YOUR ASSIGNMENT:
Of the material below, the lines to be retyped are those from the line containing "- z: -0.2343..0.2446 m" through the line containing "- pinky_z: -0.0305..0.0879", inclusive; reproduce them exactly.

INPUT FOR THIS TASK:
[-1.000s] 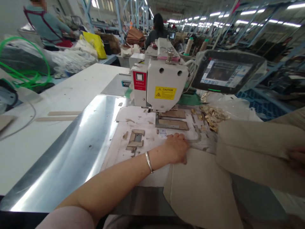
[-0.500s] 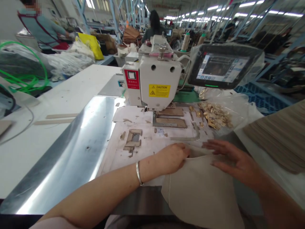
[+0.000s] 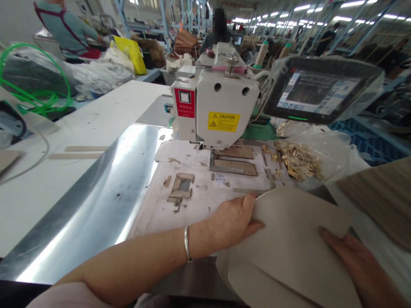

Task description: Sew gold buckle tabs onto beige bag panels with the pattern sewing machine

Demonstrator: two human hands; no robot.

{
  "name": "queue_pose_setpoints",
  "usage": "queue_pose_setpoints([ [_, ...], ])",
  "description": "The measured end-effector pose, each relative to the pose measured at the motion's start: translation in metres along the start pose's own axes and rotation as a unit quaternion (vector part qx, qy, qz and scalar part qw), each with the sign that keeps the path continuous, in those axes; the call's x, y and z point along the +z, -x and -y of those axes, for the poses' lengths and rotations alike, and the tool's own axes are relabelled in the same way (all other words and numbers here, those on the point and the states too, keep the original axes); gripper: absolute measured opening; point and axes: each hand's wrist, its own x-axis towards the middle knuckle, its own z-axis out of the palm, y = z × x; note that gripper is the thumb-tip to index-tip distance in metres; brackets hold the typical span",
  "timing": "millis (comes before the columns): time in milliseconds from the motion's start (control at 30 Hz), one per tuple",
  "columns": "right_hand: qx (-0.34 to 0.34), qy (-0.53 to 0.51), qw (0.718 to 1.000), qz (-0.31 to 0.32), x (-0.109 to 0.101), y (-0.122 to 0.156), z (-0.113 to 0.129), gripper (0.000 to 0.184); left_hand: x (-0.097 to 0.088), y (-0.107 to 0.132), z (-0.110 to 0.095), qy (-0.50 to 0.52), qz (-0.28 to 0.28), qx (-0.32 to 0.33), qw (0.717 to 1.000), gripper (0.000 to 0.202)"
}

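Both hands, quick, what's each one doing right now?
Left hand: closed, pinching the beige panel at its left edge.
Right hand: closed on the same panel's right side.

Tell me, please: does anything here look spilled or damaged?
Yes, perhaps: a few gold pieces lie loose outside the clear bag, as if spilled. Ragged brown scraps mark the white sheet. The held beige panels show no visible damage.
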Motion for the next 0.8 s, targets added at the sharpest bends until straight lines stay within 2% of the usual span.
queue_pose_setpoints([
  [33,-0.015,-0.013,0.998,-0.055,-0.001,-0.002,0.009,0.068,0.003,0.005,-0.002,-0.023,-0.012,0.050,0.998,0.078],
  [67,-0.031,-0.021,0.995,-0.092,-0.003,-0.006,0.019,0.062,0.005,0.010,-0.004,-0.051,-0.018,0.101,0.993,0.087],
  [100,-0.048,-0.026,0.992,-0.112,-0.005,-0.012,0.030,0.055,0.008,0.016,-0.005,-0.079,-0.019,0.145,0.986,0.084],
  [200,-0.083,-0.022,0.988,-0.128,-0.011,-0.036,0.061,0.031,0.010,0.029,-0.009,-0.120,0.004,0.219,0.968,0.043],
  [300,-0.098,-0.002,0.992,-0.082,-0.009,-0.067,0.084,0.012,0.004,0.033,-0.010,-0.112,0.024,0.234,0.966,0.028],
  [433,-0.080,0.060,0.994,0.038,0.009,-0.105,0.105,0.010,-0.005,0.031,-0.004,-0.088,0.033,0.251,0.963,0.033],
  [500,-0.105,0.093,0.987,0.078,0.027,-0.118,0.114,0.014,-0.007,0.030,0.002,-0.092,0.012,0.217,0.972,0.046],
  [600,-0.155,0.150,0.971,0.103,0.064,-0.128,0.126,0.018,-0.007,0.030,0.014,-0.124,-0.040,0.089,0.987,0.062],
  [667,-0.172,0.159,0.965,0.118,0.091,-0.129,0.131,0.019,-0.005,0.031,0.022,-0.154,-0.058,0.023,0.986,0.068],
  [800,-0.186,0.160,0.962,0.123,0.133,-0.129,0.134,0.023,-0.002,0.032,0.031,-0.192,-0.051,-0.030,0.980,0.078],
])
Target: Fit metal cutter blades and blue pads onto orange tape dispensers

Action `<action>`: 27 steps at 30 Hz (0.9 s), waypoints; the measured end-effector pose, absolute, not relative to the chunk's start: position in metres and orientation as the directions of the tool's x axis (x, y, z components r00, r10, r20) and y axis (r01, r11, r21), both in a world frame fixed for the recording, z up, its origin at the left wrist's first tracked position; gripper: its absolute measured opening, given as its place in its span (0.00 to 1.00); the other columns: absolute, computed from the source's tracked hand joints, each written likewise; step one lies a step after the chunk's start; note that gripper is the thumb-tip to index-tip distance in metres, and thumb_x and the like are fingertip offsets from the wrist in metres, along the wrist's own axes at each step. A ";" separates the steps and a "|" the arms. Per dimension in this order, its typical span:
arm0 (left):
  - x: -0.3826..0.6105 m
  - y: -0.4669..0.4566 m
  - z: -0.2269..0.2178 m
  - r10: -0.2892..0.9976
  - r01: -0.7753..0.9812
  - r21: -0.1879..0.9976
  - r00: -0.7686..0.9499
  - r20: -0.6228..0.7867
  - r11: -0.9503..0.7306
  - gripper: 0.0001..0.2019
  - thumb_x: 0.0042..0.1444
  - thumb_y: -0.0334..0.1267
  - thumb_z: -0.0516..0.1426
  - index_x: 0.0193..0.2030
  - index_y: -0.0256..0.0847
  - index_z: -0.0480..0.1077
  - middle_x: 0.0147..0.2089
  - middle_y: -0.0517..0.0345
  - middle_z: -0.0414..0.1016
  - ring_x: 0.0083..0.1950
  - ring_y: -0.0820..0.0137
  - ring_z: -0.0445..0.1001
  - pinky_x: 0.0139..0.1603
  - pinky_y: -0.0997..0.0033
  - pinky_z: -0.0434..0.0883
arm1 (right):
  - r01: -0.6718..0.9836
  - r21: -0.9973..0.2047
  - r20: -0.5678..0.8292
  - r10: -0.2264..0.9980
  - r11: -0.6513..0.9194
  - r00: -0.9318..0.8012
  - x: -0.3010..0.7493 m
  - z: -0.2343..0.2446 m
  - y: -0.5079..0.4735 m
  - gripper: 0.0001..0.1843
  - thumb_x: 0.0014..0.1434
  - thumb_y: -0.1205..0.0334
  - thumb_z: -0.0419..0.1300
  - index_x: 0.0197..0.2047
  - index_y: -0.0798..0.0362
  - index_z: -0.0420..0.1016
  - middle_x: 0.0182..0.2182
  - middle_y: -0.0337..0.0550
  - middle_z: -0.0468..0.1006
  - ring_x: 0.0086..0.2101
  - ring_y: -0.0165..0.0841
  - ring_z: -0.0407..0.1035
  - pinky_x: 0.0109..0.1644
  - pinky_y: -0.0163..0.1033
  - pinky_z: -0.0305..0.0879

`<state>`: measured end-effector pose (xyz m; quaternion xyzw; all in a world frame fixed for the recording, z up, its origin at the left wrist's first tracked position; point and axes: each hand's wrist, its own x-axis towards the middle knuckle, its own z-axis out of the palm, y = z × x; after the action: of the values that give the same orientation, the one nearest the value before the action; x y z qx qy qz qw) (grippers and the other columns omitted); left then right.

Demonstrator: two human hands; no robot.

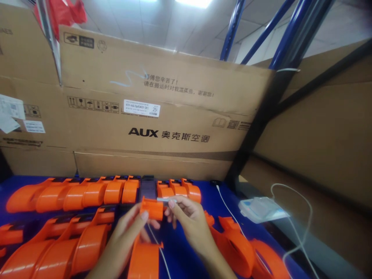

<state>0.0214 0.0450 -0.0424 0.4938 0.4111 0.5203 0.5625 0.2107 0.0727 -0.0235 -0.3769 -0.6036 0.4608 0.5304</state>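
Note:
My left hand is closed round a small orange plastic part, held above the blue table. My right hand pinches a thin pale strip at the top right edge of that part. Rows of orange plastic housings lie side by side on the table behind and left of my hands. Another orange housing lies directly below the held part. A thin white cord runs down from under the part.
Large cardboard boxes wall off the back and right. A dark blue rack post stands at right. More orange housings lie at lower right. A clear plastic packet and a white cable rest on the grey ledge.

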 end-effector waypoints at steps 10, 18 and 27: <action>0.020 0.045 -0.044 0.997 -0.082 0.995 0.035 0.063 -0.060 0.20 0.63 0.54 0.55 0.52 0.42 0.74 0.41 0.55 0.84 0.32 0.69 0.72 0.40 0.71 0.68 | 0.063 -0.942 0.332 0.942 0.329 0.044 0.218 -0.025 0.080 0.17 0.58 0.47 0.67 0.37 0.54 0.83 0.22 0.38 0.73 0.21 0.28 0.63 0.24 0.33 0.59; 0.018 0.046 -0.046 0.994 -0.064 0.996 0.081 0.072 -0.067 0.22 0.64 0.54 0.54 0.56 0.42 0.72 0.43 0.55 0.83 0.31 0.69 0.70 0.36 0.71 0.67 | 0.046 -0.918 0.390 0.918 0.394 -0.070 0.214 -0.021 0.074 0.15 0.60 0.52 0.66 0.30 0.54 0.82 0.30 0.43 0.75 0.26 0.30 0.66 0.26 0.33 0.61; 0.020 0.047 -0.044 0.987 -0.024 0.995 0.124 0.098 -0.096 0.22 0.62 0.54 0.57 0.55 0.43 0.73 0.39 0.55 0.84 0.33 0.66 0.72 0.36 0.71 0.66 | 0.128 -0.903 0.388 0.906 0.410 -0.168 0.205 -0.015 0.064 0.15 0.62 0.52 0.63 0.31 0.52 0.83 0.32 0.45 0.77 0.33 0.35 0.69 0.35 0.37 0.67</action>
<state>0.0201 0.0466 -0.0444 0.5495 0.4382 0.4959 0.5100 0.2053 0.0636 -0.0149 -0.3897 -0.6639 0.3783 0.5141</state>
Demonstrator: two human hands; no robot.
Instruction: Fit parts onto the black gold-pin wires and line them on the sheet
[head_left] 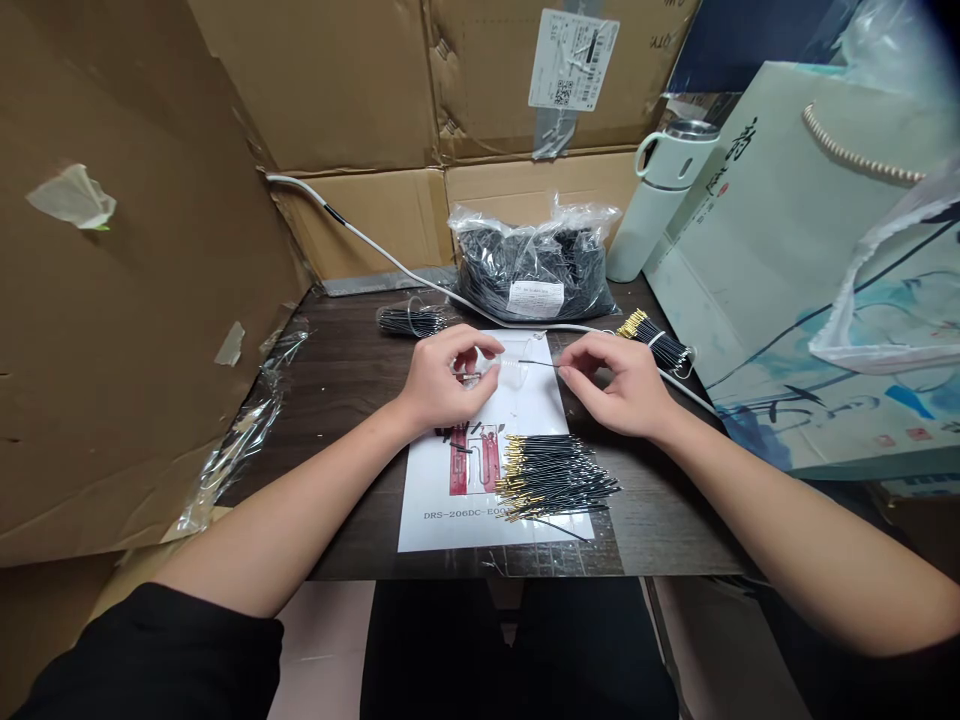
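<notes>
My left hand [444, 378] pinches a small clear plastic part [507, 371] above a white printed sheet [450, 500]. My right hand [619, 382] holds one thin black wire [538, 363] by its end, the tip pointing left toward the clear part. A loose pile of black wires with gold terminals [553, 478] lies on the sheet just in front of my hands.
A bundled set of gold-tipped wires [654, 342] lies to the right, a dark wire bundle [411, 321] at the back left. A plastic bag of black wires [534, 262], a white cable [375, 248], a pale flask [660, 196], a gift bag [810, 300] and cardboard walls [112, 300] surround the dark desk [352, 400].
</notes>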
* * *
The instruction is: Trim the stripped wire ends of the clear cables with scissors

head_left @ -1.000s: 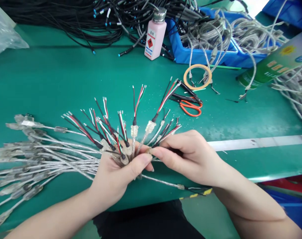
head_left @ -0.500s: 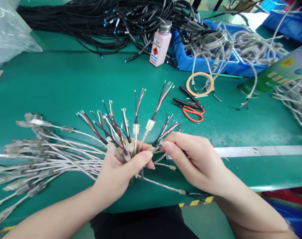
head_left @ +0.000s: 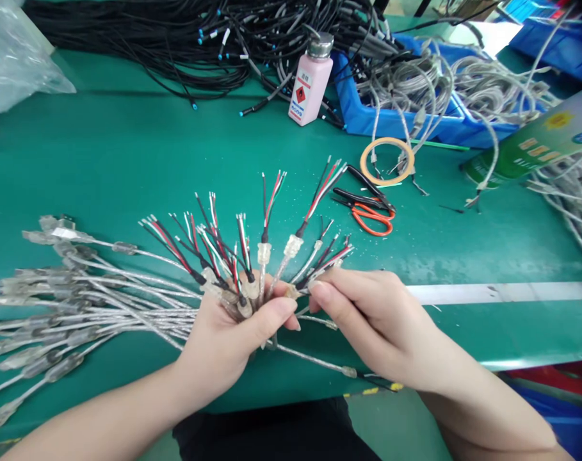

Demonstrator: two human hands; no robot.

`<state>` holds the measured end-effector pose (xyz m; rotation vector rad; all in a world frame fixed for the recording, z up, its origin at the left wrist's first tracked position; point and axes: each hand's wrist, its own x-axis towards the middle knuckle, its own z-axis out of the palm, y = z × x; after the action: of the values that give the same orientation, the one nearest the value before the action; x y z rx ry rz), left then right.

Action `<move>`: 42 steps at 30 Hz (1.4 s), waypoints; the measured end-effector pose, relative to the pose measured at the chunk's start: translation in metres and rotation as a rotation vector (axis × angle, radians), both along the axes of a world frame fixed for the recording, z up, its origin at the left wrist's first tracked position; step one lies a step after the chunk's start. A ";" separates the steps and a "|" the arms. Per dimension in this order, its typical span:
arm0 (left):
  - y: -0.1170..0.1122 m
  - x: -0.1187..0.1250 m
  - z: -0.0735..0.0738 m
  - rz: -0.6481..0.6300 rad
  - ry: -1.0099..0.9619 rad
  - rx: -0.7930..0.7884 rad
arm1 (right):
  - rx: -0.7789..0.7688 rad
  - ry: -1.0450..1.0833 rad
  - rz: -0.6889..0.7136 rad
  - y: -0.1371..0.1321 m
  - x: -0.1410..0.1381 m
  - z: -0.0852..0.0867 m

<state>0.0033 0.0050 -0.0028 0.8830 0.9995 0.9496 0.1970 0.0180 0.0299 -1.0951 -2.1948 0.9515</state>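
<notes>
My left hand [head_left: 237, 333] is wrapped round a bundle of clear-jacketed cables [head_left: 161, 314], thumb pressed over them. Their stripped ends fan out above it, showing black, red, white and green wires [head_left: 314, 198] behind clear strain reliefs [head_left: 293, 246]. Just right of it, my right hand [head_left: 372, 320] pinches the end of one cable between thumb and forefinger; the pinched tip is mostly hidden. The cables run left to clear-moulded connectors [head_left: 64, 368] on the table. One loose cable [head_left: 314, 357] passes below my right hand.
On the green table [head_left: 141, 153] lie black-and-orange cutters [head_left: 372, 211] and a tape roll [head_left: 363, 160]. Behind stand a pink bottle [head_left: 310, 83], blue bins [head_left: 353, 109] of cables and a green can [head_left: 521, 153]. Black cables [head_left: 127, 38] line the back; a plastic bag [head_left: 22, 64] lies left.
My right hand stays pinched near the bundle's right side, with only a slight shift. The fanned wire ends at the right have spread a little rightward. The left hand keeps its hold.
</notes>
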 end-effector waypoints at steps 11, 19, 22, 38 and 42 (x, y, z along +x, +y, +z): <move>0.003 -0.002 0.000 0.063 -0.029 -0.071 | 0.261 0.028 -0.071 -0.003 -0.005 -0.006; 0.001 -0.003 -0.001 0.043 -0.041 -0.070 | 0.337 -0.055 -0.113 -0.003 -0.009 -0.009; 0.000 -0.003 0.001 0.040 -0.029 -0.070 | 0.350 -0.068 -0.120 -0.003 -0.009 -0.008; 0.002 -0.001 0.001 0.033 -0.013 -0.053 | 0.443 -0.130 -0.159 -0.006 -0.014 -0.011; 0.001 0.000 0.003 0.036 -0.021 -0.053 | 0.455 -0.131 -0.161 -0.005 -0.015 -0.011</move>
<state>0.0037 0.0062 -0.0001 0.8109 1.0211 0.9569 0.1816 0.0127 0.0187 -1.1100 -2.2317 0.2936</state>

RESPONSE BOX:
  - z: -0.2343..0.2446 m
  - y: -0.5079..0.4735 m
  - gripper: 0.0001..0.1843
  - thumb_x: 0.0014..0.1434
  - thumb_y: -0.1205..0.0334
  - thumb_z: -0.0419..0.1300
  - index_x: 0.0197..0.2047
  - index_y: -0.0798..0.0362
  - index_z: -0.0420..0.1016
  - middle_x: 0.0182..0.2182
  - middle_y: -0.0337..0.0550
  - middle_z: -0.0468..0.1006
  - ring_x: 0.0086..0.2101
  - ring_y: -0.0165..0.0841
  - ring_z: -0.0407..0.1035
  - pinky_x: 0.0109..0.1644
  - pinky_y: -0.0163..0.1033
  - pinky_z: -0.0305..0.0879

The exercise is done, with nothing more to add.